Diffs, Revisions, and Generations

Let’s consider an illustrative example: there is a simple tree of depth 2.

Gen 0
A
/ \
B C
/ \
D E

This DAG has no diffs, one revision, and one generation. Since the content changes, so does the CID and thus the pointers to it i the graph. If we update node E to E’, the pointers above it need to be updated as well. This then changes C to C’, and thus A to A’(“A revision 1”). All other links can be copied over (B and D remain at their previous revision 0). We are using the term ”revision” to avoid the word ”version” which conflicts with the version of WNFS itself.

Gen 1
A’ <- Update link for C’ (and thus E’)
/ \
B C’ <- Update link for E’
/ \
D E’ <- Change file

As a rule, the highest node in a (sub)graph will have the highest version number, potentially beyond the highest version leaf node. This is because the parent is aggregating changes across multiple independent subgraphs.

This is a new generation, which we can name after the sequence (”generation 1”), or by the name of the root node (”A-prime”). In practice, referencing the root node would be done by CID.

There is one diff here: <A’, C’, E’>. The rest is shared structurally. Thus, B originated in Generation 0, but is a member of both Generations 0 and 1.

Given that WNFS is nondestructive, we can easily gain history by simply adding an edge named previous to the older version of the vnode. This also makes validation that the DAG has been nondestructively appended with a Merkle proof that A exists inside A’.

==========
= LEGEND =
==========
..... Identity relation
<———— Previous version
===========
= DIAGRAM =
===========
Gen 0 Gen 1
A<—————————————A’
/ \ / \
B...\..........B \
C<—————————————C’
/ \ / \
D...\..........D \
E<—————————————E’

At the protocol layer, this is viewed as an ever increasing, recursively nested set of DAGs with lots of shaerd structure. At the application layer, each generation is seen as a single ”slice”, and the use can pan backwards through time to previous slices — of the entire structure, some subgraph, or a single file.

This matter is somewhat complicated by the additional abstraction of an Encrypted Node, specifically the information hiding therein. Once in plaintext, it functions the same way, but there are some speical details.

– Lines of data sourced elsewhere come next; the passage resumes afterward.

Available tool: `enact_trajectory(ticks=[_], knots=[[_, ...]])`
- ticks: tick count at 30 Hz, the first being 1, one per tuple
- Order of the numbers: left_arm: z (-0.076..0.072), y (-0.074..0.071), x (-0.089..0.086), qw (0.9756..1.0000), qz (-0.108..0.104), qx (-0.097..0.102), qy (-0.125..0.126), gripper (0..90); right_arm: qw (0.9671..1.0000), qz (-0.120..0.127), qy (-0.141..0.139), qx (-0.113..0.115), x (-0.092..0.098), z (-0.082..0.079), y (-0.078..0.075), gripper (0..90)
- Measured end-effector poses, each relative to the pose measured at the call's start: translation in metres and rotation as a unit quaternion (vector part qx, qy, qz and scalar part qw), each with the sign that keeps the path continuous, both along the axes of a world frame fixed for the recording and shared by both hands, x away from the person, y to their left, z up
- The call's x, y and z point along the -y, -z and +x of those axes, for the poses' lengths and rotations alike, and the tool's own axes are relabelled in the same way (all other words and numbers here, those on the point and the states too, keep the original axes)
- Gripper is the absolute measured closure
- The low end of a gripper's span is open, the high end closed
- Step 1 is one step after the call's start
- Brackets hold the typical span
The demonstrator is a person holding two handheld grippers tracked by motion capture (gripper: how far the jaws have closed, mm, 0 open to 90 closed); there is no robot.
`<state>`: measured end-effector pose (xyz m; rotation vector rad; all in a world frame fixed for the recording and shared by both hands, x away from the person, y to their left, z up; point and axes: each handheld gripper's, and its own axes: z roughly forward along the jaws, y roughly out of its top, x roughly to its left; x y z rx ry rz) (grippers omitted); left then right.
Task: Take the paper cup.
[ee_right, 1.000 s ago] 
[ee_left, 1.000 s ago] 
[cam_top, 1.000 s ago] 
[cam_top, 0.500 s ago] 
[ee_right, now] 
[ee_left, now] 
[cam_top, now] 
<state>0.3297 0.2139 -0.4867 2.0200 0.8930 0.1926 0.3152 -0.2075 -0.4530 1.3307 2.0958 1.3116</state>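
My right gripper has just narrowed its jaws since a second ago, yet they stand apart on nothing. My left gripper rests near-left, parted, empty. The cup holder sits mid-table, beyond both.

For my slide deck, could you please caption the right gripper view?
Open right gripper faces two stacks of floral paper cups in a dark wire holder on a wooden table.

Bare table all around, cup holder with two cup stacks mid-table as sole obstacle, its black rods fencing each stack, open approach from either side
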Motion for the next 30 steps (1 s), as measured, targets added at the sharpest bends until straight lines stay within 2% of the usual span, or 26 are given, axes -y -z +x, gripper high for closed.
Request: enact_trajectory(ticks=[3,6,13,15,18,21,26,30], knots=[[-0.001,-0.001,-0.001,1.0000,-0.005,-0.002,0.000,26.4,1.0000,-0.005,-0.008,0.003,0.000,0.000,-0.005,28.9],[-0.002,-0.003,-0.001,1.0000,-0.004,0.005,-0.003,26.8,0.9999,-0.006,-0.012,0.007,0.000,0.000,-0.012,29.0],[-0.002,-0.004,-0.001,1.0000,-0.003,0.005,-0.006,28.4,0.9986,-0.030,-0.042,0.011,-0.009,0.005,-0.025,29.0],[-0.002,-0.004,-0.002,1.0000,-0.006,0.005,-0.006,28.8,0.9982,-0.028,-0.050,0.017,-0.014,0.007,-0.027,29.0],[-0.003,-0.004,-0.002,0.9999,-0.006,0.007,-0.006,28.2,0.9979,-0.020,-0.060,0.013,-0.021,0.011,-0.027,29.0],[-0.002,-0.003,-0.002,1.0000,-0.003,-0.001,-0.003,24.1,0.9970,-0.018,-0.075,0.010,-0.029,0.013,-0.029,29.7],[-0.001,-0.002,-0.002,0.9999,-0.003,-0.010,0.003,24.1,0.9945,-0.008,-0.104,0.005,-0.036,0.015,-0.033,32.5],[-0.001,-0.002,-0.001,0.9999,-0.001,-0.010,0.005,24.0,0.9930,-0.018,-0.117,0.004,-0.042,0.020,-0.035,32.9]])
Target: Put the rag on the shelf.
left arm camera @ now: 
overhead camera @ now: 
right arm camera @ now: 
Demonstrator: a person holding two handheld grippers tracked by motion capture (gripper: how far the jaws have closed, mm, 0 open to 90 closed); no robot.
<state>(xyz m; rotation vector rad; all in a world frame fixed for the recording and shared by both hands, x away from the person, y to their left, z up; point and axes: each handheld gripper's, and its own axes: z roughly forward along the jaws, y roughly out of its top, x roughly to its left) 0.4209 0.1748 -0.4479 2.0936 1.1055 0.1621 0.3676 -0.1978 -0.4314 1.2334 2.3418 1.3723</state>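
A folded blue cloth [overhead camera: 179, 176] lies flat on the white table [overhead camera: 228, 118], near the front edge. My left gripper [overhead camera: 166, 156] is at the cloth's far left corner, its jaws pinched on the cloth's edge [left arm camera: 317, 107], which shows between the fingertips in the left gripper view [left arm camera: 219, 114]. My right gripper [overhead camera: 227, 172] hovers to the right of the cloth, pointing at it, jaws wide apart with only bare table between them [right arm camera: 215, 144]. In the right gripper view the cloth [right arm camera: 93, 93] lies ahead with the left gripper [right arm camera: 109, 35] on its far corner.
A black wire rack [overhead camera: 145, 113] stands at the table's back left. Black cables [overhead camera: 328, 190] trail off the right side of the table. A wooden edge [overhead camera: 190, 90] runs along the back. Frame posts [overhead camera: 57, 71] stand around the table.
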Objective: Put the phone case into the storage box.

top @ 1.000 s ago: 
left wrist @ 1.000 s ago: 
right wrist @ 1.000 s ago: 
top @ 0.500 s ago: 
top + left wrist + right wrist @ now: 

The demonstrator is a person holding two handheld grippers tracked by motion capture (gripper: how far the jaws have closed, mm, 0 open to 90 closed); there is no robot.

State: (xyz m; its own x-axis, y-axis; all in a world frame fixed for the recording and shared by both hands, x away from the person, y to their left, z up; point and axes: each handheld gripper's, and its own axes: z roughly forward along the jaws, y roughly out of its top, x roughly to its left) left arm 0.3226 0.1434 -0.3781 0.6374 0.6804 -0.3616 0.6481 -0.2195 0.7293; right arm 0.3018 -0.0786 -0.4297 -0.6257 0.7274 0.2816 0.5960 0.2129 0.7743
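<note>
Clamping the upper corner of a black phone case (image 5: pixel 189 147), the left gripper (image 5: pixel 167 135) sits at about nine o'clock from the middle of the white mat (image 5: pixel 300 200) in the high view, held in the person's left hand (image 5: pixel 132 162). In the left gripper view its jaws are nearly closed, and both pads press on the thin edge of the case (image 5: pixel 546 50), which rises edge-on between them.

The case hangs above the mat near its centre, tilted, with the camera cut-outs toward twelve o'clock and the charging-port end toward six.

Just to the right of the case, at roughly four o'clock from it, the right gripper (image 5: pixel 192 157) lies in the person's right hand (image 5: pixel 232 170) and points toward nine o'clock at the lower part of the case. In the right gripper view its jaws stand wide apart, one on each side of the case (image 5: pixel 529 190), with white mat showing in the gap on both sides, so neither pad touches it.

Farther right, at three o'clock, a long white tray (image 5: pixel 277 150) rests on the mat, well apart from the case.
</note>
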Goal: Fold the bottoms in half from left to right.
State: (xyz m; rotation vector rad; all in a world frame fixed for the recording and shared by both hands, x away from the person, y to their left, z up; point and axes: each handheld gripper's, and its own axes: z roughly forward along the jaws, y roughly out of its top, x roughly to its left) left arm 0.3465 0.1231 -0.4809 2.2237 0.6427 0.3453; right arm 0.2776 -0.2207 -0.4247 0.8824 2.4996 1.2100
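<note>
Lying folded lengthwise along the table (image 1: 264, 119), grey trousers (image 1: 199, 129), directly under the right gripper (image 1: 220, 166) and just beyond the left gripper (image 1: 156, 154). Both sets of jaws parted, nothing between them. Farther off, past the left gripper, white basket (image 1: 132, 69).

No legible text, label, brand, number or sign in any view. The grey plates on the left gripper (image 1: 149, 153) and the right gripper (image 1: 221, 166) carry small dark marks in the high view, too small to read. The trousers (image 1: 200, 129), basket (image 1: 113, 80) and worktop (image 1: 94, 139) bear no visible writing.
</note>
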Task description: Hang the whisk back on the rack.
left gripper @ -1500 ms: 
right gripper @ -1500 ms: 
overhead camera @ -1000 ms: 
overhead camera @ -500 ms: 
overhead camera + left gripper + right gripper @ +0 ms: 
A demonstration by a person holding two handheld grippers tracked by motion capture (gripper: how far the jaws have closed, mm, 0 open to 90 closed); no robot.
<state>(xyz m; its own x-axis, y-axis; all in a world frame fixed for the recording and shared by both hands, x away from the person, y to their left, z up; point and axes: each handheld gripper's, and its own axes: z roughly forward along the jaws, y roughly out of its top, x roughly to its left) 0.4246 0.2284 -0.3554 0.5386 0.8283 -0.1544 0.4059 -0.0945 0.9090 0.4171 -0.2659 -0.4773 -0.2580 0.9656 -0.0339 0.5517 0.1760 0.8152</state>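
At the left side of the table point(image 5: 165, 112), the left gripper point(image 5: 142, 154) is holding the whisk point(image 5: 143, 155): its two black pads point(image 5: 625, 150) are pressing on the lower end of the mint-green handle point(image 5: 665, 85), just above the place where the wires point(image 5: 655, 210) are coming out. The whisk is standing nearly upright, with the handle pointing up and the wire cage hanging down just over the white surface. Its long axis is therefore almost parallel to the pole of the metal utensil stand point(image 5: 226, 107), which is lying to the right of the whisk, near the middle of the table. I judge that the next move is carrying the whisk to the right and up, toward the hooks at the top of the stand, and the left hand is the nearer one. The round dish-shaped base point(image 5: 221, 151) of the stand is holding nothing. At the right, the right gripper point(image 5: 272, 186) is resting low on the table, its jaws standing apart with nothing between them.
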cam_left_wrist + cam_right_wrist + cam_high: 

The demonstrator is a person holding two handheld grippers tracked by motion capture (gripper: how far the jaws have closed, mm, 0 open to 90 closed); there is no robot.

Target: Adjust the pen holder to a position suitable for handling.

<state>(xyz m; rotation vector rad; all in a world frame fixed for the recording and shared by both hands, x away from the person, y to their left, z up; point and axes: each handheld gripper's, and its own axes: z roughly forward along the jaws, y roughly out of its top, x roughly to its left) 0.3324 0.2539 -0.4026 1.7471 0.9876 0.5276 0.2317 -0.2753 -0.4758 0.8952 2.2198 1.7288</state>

Please refer to the private section docs for more.

Rewind ⏪

It is also possible to link further back more quickly with skip lists (though more time consuming to verify). This would likely look something like links back in time in powers of 2 (which is weighted towards more recent versions). The first 10 would be:

  • 1 back (previous version)

  • 2 back

  • 4 back

  • 8 back

  • 16 back

  • 32 back

  • 64 back

  • 128 back

  • 256 back

  • 512 back

Because every version has links back, this setup gives O(log n) history access. So for instance, 502 back would be achieved in 7 operations, 728 in 5, and 1M in 7. (Calculation: express the number in binary, and count the 1 bits).